PEP 289: Generator Expressions - Memory-Efficient Data Processing
TL;DR
PEP 289 introduced generator expressions in Python 2.4, providing memory-efficient alternatives to list comprehensions using lazy evaluation with syntax (expression for item in iterable if condition)
.
Interesting!
Generator expressions use only a tiny amount of memory regardless of the input size - processing a billion-item dataset uses the same memory as processing 10 items, since they generate values on-demand rather than storing them all at once.
Basic Generator Expression Syntax
python code snippet start
# List comprehension (creates entire list in memory)
numbers = [1, 2, 3, 4, 5, 6, 7, 8, 9, 10]
squares_list = [x**2 for x in numbers if x % 2 == 0]
print(squares_list) # [4, 16, 36, 64, 100]
# Generator expression (creates generator object)
squares_gen = (x**2 for x in numbers if x % 2 == 0)
print(squares_gen) # <generator object at 0x...>
# Consume the generator
for square in squares_gen:
print(square) # 4, 16, 36, 64, 100
python code snippet end
Memory Efficiency Comparison
python code snippet start
import sys
# List comprehension - stores all values
large_list = [x for x in range(1000000)]
print(f"List size: {sys.getsizeof(large_list)} bytes")
# Generator expression - stores only the generator state
large_gen = (x for x in range(1000000))
print(f"Generator size: {sys.getsizeof(large_gen)} bytes")
# Generator is ~40,000x smaller in memory!
# List: ~8MB vs Generator: ~200 bytes
python code snippet end
Lazy Evaluation in Action
python code snippet start
def expensive_operation(x):
"""Simulate an expensive computation"""
print(f"Processing {x}...")
return x * x
numbers = [1, 2, 3, 4, 5]
# List comprehension - executes immediately
print("Creating list comprehension:")
squares_list = [expensive_operation(x) for x in numbers]
print("List created!")
print("\nCreating generator expression:")

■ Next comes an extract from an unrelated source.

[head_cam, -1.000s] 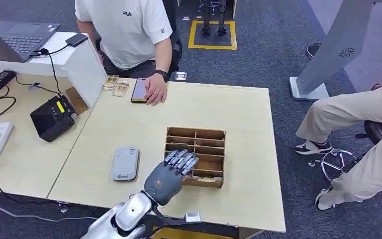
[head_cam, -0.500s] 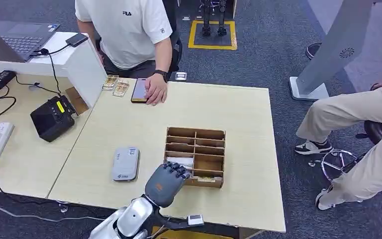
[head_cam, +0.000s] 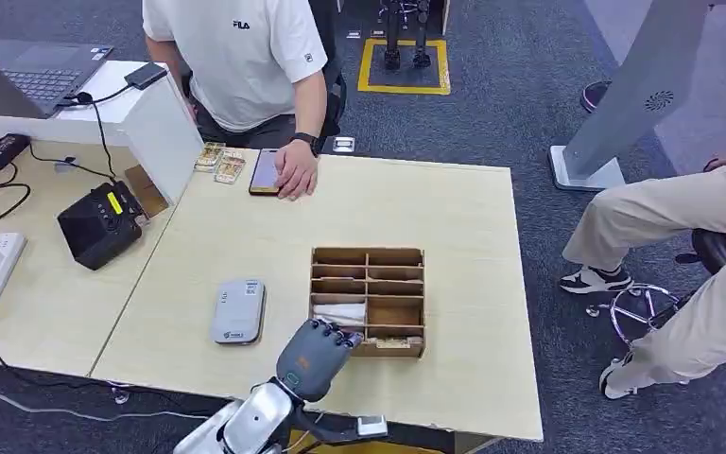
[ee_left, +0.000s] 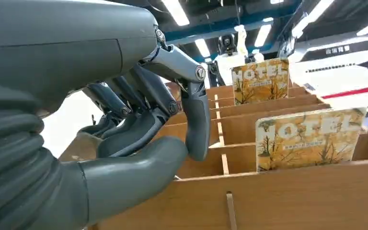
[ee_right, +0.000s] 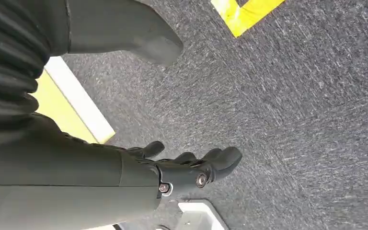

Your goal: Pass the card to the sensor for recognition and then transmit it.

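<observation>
A wooden divided box (head_cam: 414, 301) stands on the table's near half. A patterned card (head_cam: 392, 341) lies in its nearest right slot and something white (head_cam: 340, 312) sits in a left slot. My left hand (head_cam: 314, 359) is at the box's near left corner, fingers curled in. In the left wrist view that hand (ee_left: 139, 120) has nothing between thumb and fingers; two "HOTEL" cards (ee_left: 309, 139) (ee_left: 260, 81) stand in slots of the box (ee_left: 292, 191) beyond it. The grey sensor (head_cam: 238, 311) lies to the left of the box. My right hand (ee_right: 187, 172) hangs over carpet, holding nothing.
A person in a white shirt sits at the far edge, a hand (head_cam: 296, 170) on a phone (head_cam: 265, 171), with more cards (head_cam: 219, 163) beside it. A black device (head_cam: 100, 223) and cables lie on the left table. Another person's legs (head_cam: 681, 236) are at the right.
My left hand's fingers, stretched over the box a second ago, have curled in and the hand has drawn back toward me. The box has slid slightly nearer and to the left.
</observation>
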`<state>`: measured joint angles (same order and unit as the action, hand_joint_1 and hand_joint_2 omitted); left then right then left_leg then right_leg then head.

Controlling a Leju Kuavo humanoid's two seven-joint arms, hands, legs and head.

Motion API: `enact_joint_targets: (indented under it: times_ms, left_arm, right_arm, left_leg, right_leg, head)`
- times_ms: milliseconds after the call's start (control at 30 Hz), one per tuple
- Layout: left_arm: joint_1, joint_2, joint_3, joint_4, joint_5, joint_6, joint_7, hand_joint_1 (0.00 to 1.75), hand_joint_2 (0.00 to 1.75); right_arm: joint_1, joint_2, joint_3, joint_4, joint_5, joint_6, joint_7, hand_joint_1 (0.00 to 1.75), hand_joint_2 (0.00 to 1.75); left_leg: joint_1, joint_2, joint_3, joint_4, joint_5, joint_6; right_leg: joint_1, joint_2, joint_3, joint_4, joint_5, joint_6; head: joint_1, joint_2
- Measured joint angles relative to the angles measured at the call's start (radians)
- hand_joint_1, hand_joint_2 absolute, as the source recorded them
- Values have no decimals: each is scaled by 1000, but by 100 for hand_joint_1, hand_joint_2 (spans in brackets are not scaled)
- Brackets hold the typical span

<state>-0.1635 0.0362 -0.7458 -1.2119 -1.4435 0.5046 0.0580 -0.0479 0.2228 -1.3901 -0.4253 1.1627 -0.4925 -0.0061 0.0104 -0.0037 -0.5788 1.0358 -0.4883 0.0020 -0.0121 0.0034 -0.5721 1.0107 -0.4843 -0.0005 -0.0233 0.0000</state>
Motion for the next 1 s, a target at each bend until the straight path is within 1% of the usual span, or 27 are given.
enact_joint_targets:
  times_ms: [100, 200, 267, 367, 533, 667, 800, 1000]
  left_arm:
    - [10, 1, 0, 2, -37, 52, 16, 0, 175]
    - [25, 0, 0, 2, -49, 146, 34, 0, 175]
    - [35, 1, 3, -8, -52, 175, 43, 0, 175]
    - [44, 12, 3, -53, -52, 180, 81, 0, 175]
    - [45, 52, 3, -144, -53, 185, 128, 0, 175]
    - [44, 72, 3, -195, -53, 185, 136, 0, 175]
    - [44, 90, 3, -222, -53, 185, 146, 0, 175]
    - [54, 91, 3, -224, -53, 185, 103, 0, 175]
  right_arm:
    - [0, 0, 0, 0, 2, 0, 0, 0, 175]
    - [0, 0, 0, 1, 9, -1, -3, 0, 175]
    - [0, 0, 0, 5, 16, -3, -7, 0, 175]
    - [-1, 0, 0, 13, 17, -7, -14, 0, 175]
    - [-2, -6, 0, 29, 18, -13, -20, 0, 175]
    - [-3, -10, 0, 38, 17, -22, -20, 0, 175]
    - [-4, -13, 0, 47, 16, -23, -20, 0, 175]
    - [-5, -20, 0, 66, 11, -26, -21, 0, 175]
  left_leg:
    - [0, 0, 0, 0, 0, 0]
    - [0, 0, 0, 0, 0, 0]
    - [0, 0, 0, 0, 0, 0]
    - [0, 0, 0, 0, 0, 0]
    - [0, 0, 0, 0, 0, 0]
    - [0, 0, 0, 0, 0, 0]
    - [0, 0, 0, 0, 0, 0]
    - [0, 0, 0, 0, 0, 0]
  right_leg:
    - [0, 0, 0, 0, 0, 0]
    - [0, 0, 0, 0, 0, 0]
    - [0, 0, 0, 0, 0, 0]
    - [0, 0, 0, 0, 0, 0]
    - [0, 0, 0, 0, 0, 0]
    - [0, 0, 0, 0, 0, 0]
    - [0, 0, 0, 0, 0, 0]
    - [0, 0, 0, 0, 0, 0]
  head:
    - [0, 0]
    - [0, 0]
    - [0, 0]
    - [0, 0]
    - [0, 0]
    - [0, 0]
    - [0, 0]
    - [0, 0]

squares_gen = (expensive_operation(x) for x in numbers)
print("Generator created!") # No processing yet!
print("\nConsuming first two values:")
print(next(squares_gen)) # Only now does processing begin
print(next(squares_gen))
python code snippet end
Generator Expressions with Functions
python code snippet start
# sum() works efficiently with generators
numbers = range(1000000)
total = sum(x**2 for x in numbers if x % 2 == 0)
print(f"Sum of squares of even numbers: {total}")
# any() and all() with generators
data = [1, 2, 3, 4, 5]
has_even = any(x % 2 == 0 for x in data)
all_positive = all(x > 0 for x in data)
print(f"Has even number: {has_even}")
print(f"All positive: {all_positive}")
# max() and min() with generators
scores = [85, 92, 78, 96, 88]
best_score = max(score for score in scores if score >= 80)
print(f"Best qualifying score: {best_score}")
python code snippet end
Chaining Generator Expressions
python code snippet start
# Chain multiple generator expressions
numbers = range(100)
# First filter: even numbers
evens = (x for x in numbers if x % 2 == 0)
# Second transformation: square them
squares = (x**2 for x in evens)
# Third filter: only large squares
large_squares = (x for x in squares if x > 100)
# Consume the chain
result = list(large_squares)
print(f"Large squares of even numbers: {result[:10]}")
# More complex chaining
words = ["hello", "world", "python", "generator", "expression"]
result = (
word.upper()
for word in words
if len(word) > 5
)
print(list(result)) # ['PYTHON', 'GENERATOR', 'EXPRESSION']
python code snippet end
File Processing with Generators
python code snippet start
# Process large files efficiently
def process_log_file(filename):
"""Process log file line by line without loading into memory"""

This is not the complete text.